Discussion in 'Architecture and Products' started by ToTTenTranz, Sep 20, 2016.

  1. 3dilettante

    Legend Alpha

    Joined:
    Sep 15, 2003
    Messages:
    8,363
    Likes Received:
    3,941
    Location:
    Well within 3d
    The transistor ratio per TF disparity doesn't seem too crippling, particularly since there would have been choices made for the consumer Navi's target market that could have been adjusted to favor compute if it were similarly dedicated. That aside there could be other issues like the risk of involving Navi in products aimed at the datacenter and HPC clients.
    Navi at this time has some bugs that would make it less compelling for compute in particular (memory addressing mode bugs, LDS bugs, etc.), which may have contributed along with AMD's limited software support for why Navi's compute performance and implementation have been poor or subject to some significant errors.

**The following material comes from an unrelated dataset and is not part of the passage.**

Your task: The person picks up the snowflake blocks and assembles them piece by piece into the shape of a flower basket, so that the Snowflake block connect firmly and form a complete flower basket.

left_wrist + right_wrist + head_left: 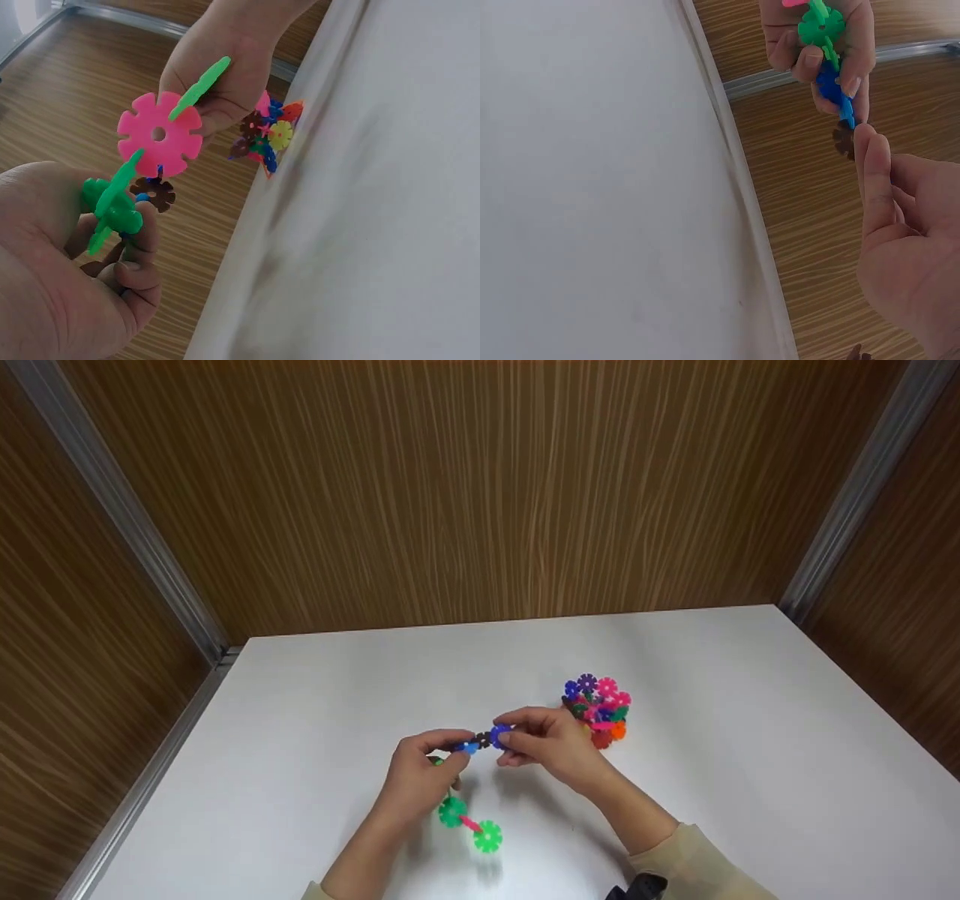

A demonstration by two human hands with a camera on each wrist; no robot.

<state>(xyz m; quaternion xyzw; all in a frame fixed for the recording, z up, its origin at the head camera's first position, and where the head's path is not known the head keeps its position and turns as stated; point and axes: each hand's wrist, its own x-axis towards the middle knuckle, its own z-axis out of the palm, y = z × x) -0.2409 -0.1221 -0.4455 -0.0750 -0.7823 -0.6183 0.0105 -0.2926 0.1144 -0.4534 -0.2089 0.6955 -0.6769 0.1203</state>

    Driver changes for Arcturus may point to some significant changes, as in some form of vector unit that is architecturally distinct from the existing SIMDs, potentially targeting large vectors/matrices with multiple levels of precision/accumulation.
    There were also possible placeholders or existing graphics elements mentioned even if the graphics command processor was specifically missing. It could be that some amount of geometry and pixel capability remains, or it was less disruptive to the architecture or driver base to leave them as-is than to totally remove them.
     
    Malo likes this.
  2. no-X

    Veteran

    Joined:
    May 28, 2005
    Messages:
    2,336
    Likes Received:
    297
    Yes, but the discussion wasn't about some kind of abstract comparision, it was about two particular architectures, two particular GPUs. Real-world compute performance per transistor of Navi 10 is often worse than real-world compute performance per transistor of Vega 20, too. Real-world results are even worse for Navi than the theoretical comparision I was talking about. So… I'm not sure what is the point of your reply. Both Navi's theoretical compute perfromance per transistor and real world comute performance per transistor are worse than Vega's. That's the reason why AMD decided to split development of gaming and compute architectures. If they plan to use Navi/RDNA for compute in future (and Vega-derived Arcturus was just a short-term solution), they wouln't make entire roadmap for a separate architecture. Because in that case there would not be a separate architecture. It would still be RDNA/Navi just like the gaming one. But it isn't.
     
    xpea likes this.
  3. troyan

    Newcomer

    Joined:
    Sep 1, 2015
    Messages:
    151
    Likes Received:
    241
    CDNA looks like a byproduct of the supercomputer wins. I mean i dont think that AMD will sell products for $300 to support their DL/AI market share...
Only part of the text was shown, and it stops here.